CAMBRIDGE, Mass.--()--Alnylam Pharmaceuticals, Inc. (Nasdaq: ALNY), the leading RNAi therapeutics company, is kicking off a virtual R&D Day event today. During the two-day event, the Company plans to showcase its commercial and R&D progress, including its product and pipeline goals for 2021, focused on continued commercial execution and advancement of early-, mid- and late-stage investigational programs. Alnylam will also provide an update on its progress toward achieving a self-sustainable financial profile for future growth and value creation.

“Five years ago, we charted our Alnylam 2020 goals of building a multi-product, global commercial company with a deep clinical pipeline for future growth and an organic product engine for sustainable innovation. We have now exceeded those ambitious goals with four marketed products and 12 organically derived clinical programs across four strategic therapeutic areas,” said John Maraganore, Ph.D., Chief Executive Officer of Alnylam. “In 2021, across our portfolio of partnered and proprietary programs, we aim to deliver performance on four commercial brands, file one new NDA, and report topline results on two Phase 3 programs, amongst other objectives. In the coming years, we believe Alnylam is positioned to emerge as a leading, top-five biotech company, driven by continuous global commercial execution and top-line growth, advancement of a robust clinical development pipeline, continued leverage of our organic product engine as a source of sustainable innovation and transformational medicines, and achievement of a self-sustainable financial profile.”

2021 Product and Pipeline Goals

ONPATTRO® (patisiran), a commercial-stage RNAi therapeutic targeting transthyretin (TTR) for the treatment of polyneuropathy in patients with hATTR amyloidosis.

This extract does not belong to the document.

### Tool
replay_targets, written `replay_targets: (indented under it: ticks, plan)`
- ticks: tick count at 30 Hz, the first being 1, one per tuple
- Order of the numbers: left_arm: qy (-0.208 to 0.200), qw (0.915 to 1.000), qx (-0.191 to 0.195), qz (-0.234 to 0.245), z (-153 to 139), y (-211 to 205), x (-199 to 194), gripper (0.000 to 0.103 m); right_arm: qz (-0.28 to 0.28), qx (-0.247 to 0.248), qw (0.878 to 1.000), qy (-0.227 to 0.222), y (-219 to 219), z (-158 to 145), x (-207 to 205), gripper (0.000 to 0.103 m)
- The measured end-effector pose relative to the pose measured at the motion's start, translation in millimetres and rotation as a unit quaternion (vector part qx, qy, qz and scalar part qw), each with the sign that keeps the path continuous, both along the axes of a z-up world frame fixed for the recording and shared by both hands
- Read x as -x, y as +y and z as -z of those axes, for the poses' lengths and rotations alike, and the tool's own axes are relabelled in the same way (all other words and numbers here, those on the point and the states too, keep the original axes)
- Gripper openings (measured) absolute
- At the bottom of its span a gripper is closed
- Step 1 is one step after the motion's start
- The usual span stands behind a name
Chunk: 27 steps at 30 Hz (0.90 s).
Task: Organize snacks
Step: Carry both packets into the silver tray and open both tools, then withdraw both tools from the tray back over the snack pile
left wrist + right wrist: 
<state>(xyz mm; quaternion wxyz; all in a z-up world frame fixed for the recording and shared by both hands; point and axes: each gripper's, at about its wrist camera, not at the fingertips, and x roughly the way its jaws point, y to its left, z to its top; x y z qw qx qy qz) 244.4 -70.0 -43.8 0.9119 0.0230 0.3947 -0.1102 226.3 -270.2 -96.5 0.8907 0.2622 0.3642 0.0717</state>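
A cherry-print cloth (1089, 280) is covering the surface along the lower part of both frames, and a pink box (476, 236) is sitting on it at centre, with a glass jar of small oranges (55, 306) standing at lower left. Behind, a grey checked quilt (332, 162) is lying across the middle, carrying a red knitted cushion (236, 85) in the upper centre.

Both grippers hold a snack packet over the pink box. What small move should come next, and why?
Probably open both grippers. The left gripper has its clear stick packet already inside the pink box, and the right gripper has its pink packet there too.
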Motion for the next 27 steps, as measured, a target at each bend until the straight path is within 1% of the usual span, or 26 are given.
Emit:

Alnylam plans to:

  • Continue global commercial execution
  • Complete enrollment in the APOLLO-B study, which is now expected in early 2021

GIVLAARI® (givosiran), a commercial-stage RNAi therapeutic for the treatment of adults with acute hepatic porphyria (AHP). Alnylam plans to:

  • Continue global commercial execution
  • Achieve regulatory approval of GIVLAARI in Japan in mid-2021

OXLUMO™ (lumasiran), a commercial-stage RNAi therapeutic for the treatment of primary hyperoxaluria type 1 to lower urinary oxalate levels in pediatric and adult patients. Alnylam plans to:

  • Execute on global commercial launches throughout 2021
  • Achieve regulatory approval of OXLUMO in Brazil in early 2021
  • Report topline results from the ILLUMINATE-C Phase 3 study in mid-2021

Vutrisiran, an investigational RNAi therapeutic in development for the treatment of ATTR amyloidosis. Alnylam plans to:

  • Report topline results from the HELIOS-A Phase 3 study (9-month endpoint) in early 2021
  • File a New Drug Application (NDA) with the FDA in early 2021, assuming positive results from the HELIOS-A Phase 3 study
  • Initiate data generation in early 2021 to support a biannual dose regimen of vutrisiran
  • Report topline results from the HELIOS-A Phase 3 study (18-month endpoint, including cardiac data) in late 2021
  • Continue enrollment in the HELIOS-B Phase 3 study throughout 2021

ALN-AGT, an investigational RNAi therapeutic in development for the treatment of hypertension. Alnylam plans to:

  • Initiate the KARDIA Phase 2 studies in mid-2021

Alnylam also plans to support, as needed, Novartis’ continued efforts with respect to Leqvio® (inclisiran), the first and only siRNA therapy (or RNAi therapeutic) for the treatment of adults with hypercholesterolemia or mixed dyslipidemia, now approved in Europe. Approval of inclisiran by the FDA is anticipated by end of 2020, and Novartis plans to:

  • Execute on global commercial launches throughout 2021
  • Continue enrollment in the ORION-4 Phase 3 cardiovascular outcomes (CVOT) study in 2021

Alnylam also plans to support, as needed, Sanofi’s continued efforts in advancing fitusiran, an investigational RNAi therapeutic in development for the treatment of hemophilia, for which Sanofi intends to resume dosing in the ATLAS Phase 3 studies. 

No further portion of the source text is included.